Task to carry out: Lines before the one containing "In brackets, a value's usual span" are to be left out; that line and every line after it, through the last line below, are to be reproduced exactly.
= = = = =
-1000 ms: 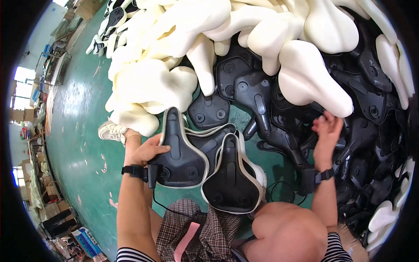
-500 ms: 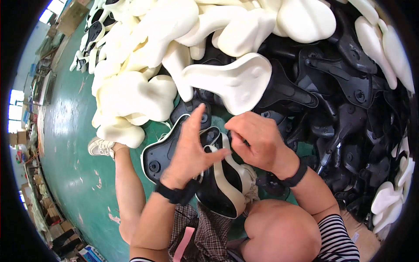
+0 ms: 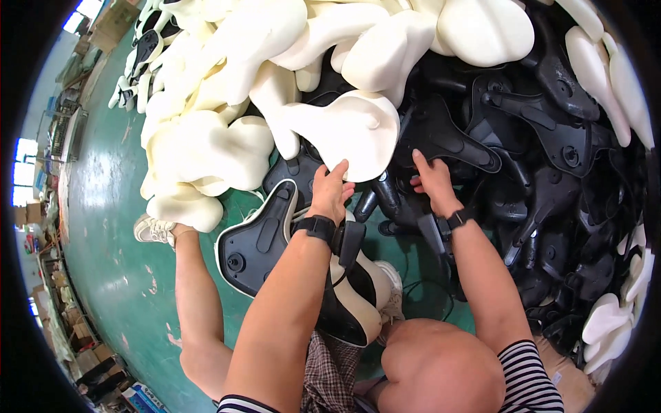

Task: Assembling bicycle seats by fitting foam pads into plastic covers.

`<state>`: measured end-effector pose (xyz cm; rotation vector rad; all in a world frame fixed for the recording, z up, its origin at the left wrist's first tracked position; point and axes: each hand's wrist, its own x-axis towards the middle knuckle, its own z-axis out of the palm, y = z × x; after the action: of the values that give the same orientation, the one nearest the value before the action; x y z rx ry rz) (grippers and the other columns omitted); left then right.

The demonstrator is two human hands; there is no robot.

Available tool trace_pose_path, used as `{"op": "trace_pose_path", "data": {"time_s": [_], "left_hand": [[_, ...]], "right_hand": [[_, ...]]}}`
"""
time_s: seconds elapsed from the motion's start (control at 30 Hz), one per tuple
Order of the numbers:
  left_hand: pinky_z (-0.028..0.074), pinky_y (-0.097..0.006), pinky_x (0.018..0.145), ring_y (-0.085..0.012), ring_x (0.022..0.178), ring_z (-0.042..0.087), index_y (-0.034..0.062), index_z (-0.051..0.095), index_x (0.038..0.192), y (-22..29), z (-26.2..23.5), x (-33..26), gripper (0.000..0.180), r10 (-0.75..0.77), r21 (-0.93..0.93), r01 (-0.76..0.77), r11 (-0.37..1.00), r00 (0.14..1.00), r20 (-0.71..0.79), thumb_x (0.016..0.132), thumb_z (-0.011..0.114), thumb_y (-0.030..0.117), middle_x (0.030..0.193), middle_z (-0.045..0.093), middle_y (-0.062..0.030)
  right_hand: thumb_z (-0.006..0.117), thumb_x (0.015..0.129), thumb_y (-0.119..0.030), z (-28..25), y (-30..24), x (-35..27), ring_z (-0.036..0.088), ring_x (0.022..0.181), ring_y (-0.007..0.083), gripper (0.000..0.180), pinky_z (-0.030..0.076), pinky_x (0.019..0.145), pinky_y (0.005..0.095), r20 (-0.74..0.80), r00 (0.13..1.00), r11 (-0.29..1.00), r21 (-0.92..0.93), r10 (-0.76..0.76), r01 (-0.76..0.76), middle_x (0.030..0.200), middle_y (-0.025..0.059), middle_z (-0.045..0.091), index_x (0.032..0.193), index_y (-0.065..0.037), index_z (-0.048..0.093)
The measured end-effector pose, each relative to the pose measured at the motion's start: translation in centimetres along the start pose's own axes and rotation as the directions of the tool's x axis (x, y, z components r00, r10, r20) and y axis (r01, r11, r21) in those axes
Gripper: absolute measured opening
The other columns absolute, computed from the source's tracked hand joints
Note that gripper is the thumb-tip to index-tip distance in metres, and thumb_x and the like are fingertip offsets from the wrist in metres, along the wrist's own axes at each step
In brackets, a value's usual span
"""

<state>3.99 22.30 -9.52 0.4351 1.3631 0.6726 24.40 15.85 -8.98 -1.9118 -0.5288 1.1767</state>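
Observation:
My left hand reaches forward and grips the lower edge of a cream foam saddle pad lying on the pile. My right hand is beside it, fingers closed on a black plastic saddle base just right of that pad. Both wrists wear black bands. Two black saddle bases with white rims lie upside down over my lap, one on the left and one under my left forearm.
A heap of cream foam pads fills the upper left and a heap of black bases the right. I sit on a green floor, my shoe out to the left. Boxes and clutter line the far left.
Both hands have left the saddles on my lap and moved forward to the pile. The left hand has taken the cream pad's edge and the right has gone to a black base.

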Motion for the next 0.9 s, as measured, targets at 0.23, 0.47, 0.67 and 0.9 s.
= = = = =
Answer space:
In brackets, a value's usual span
"""

<state>3.99 22.30 -9.52 0.4351 1.3631 0.6726 24.40 15.85 -8.98 -1.9118 -0.5288 1.1767</state>
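Observation:
My left hand reaches forward and grips the lower edge of a cream foam saddle pad lying on the pile. My right hand is beside it, fingers closed on a black plastic saddle base just right of that pad. Both wrists wear black bands. Two black saddle bases with white rims lie upside down over my lap, one on the left and one under my left forearm.
A heap of cream foam pads fills the upper left and a heap of black bases the right. I sit on a green floor, my shoe out to the left. Boxes and clutter line the far left.
Both hands have left the saddles on my lap and moved forward to the pile. The left hand has taken the cream pad's edge and the right has gone to a black base.
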
Motion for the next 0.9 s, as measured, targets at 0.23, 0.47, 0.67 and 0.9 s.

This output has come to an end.